マルコスに投票していた魔女たちも次々と怪物に殺されていく。
しかし、スージーは、直接、犠牲になった少女、サラ達3人の元に近づき、“彼女らが望む安らかな死を与えた。スージーの力で、彼女たちを復活させる事はできなかったのかな?うーん。
サラは最後はスージーの上に抱かれて死んでいった。
マダム・ブランに投票した魔女たちは生き残った。
明け方になるとクレンペラーは、生き残った魔女に付き添われて建物を出た。
クランペラー、殺されなかったね。
エピローグ
翌朝、若いダンサーたちは、何も覚えておらずいつものように稽古場で練習を始めていた。
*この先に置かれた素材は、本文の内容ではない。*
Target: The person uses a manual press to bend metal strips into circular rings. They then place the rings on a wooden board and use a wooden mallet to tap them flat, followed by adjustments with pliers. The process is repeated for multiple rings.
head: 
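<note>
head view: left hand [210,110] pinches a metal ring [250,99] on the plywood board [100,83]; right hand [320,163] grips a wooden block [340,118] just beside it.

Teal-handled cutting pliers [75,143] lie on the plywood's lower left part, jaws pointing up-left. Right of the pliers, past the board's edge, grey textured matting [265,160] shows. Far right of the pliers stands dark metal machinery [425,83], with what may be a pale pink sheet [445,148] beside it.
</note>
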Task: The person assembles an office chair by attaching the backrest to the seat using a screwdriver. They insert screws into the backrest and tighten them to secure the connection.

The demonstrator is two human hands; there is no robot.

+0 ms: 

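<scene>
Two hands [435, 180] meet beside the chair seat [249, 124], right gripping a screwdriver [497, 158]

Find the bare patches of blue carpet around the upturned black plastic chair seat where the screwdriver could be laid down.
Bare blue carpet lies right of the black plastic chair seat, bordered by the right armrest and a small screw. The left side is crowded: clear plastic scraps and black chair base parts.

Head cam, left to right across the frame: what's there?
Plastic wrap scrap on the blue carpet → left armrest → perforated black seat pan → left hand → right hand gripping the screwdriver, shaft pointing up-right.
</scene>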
教官はマダム・ブランがダンスカンパニーを辞めたと皆に告げた。
“儀式”が行われた秘密の部屋で、生き残った魔女たちが掃除をしていた。
ブランは首がもげかけながらも、なんとか生きてたけど、首は元に戻らないのかね?
どうするんだろう.....
マダム・ブランは、スージーにとっては一番の味方でしょうに。
どうやら、ダンスカンパニーをこれから牛耳るのはスージーかな?
その後、クレンペラーに家にきたスージー。
クレンペラーに優しさを見せる。
スージー、いや、魔女サスペリオルムは、クレンペラーに、生き別れになった妻がどうなったか、真実を教える。
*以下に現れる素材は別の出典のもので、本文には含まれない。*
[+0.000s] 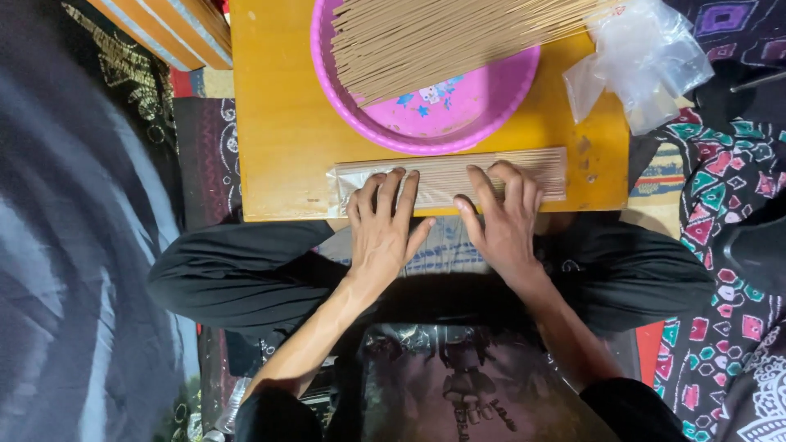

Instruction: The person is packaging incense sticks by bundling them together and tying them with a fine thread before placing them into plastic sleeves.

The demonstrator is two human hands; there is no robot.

クレンペラーの妻は、はぐれた後ナチスの収容所に入れられた。1943年11月11日に収容所所長が極寒の中人々を外に調査と称して出したのが原因で凍死。収容所で仲良くなった女性たちと一緒だったので、孤独な死ではなかったとの事。最期までクレンペラーの事を想っていたこと。最後に脳裏に浮かんだのは、彼女の誕生日に、クレンペラーが連れていってくれたショパンとブラームスのコンサート。
クレンペラーはそれを聞いて涙を流した.....
スージー(魔女サスペリオルム)が、悪い魔女にみえない。
魔女だから、もちろん正義の熱血ヒーローではないけど。スージーの場合は、マルコスのような強欲さはなく、悟った印象がするので、これが真の魔女サスペリオルムなんだろうな。
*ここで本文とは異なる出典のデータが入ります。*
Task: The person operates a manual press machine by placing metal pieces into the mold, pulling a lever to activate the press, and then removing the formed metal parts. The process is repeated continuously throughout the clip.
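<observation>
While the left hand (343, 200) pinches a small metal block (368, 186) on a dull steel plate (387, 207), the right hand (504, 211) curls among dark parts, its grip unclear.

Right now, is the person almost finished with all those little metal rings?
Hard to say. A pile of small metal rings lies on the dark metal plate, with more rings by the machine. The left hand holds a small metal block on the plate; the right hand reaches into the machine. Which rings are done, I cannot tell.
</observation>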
スージー:「人間には罪と恥の意識が必要です。ただそれはあなたの物ではない」という。
スージーは、クレンペラーから、魔女たちの事や、パトリシア、サラ、そして妻アンケに関する記憶を消す。
クレンペラーにも安らかな死を与えるのかなと思ったが、クレンペラーは、記憶を失っただけで、その後も生きていく。
以上、SUSPIRIAの内容。
クレンペラーという人物にも集点をあてた事で、当時の時代背景が上手く表現されていた。
個人的に、グッとくる内容の作品ではなかったけど、ホラー作品としてはユニークな作品だと思う。